The chart below, taken from Shell’s 2019 LNG Outlook, helps to explain why substantial new coal-fired electricity generation capacity has been coming on stream in recent years and why OCCTO forecasts that coal-fired capacity will continue to grow, from 43.1 GW in 2018 to 51.9 GW in 2028.
It shows how global energy prices diverged during 2011-2014, when the Brent oil price rarely fell below $100/barrel. With most LNG imports into Asia indexed to oil, Japanese LNG buyers were paying much higher prices than gas consumers in Europe, where LNG is a price-taker; and they in turn were paying higher prices than gas consumers in North America, where the shale revolution kept gas market prices at very low levels.
Japanese power companies repeatedly warned that if this “Asian premium” persisted, they would look increasingly to coal – and they have.
Low load factors for gas
There are inevitably implications for the owners of gas-fired power plants in terms of the load (or capacity) factors they can expect to operate at.
According to OCCTO, in 2018 Japan had 82.0 GW of gas-fired electricity generation capacity, almost double that of coal-fired plant. And while this capacity is expected to grow only marginally by 2028, to 84.9 GW, the steep decline forecast in gas-fired electricity generation, from 381bn kWh in 2018 to 250bn kWh in 2028, will see average load factor fall from 53% to just 34%. Coal by contrast goes from 73% in 2018 to 70% by 2028.
There has been talk that the SEP will be revised by 2021, putting pressure on Sugawara and Koizumi to address the glaring uncertainties and inconsistencies in current energy policy.
On the current trajectory – even assuming many more nuclear plants are allowed to re-start – Japan will struggle to meet even its current NDC target for GHG emissions reductions by 2030.
The example of Germany is instructive: despite being a world leader in the deployment of non-hydro renewables such as wind and solar power, it will miss its 2020 emissions target because it did not address its high proportion of coal-fired electricity generation – much of which burns lignite, one of the most polluting of fuels. Belatedly, the government has just confirmed target dates for the gradual phase-out of coal in electricity generation.
Moreover, Japan, like the other signatories to the Paris Agreement, is under pressure to ramp up the ambition in its NDC, with revised versions due in 2020 and again in 2025. The past year has seen a palpable rise in international concern over climate change, with many now describing what is happening as a “climate emergency.”

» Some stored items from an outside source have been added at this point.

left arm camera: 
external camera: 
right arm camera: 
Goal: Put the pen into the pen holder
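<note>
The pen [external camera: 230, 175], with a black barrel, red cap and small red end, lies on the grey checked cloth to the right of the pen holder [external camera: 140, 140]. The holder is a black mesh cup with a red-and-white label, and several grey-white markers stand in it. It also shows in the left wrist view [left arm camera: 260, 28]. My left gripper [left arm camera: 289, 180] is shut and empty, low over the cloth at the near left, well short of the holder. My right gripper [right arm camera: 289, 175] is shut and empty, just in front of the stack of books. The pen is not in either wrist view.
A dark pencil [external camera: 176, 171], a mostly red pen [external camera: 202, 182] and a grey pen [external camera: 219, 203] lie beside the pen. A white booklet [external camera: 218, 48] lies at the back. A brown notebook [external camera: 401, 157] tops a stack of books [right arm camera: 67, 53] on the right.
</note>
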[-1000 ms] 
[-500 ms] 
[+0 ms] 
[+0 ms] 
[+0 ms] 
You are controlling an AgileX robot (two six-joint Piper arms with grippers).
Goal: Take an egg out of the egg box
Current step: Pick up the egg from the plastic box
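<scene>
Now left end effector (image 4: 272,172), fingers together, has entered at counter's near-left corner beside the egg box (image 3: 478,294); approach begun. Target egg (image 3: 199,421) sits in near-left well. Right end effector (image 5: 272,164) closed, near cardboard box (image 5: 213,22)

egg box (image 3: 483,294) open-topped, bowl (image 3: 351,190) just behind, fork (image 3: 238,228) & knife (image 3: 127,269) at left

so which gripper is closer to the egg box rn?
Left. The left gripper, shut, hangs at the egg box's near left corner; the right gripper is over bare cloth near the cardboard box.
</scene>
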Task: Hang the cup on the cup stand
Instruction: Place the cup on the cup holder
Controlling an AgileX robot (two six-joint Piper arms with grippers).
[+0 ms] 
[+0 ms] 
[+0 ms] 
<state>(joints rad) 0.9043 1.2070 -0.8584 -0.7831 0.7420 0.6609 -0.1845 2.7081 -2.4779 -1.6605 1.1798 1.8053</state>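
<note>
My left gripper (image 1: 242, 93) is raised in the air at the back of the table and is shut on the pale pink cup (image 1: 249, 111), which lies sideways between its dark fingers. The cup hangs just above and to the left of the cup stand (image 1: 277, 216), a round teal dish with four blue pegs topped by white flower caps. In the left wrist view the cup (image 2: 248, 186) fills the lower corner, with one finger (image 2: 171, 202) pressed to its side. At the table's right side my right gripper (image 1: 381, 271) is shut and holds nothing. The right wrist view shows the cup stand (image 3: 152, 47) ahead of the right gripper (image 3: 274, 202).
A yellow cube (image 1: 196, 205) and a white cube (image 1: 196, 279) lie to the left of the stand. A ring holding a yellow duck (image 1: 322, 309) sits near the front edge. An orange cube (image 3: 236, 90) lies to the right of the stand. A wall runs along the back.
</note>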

The current estimated aggregated effect of all the NDCs submitted so far under the Paris Agreement falls far short of the central target of keeping global warming to “well below” 2 °C. Ambition ramp-up will be crucial.
Time for a plan B?
The 2030 target for self-sufficiency in primary energy supply also needs the attention of the new energy and environment ministers.
Even before the Fukushima accident, Japan was exceptionally dependent on energy imports because it has few natural energy resources of its own. It even has to import uranium but the government regards nuclear power as a “quasi-domestic” energy source, partly because fuel is a very small proportion of its overall costs, and partly because once a reactor has been loaded with fuel it can operate for years. The only other significant domestic source of energy is from renewables, including hydroelectricity.
The 2030 self-sufficiency target of 24% is made up of a 13-14% contribution from renewables – which seems reasonable, given OCCPO’s forecasts – and a 10-11% contribution from nuclear power (derived from its assumed 20-22% share in electricity supply), which looks much less certain. The obvious question is: what will Japan do if nuclear power fails to get even close to the SEP target?
As for Japan’s LNG demand, the widespread assumption is that it will continue falling over the medium term as more nuclear reactors re-start, as renewable capacity surges, as more coal-fired generation capacity comes on stream, and as overall electricity demand declines. It won’t necessarily be so.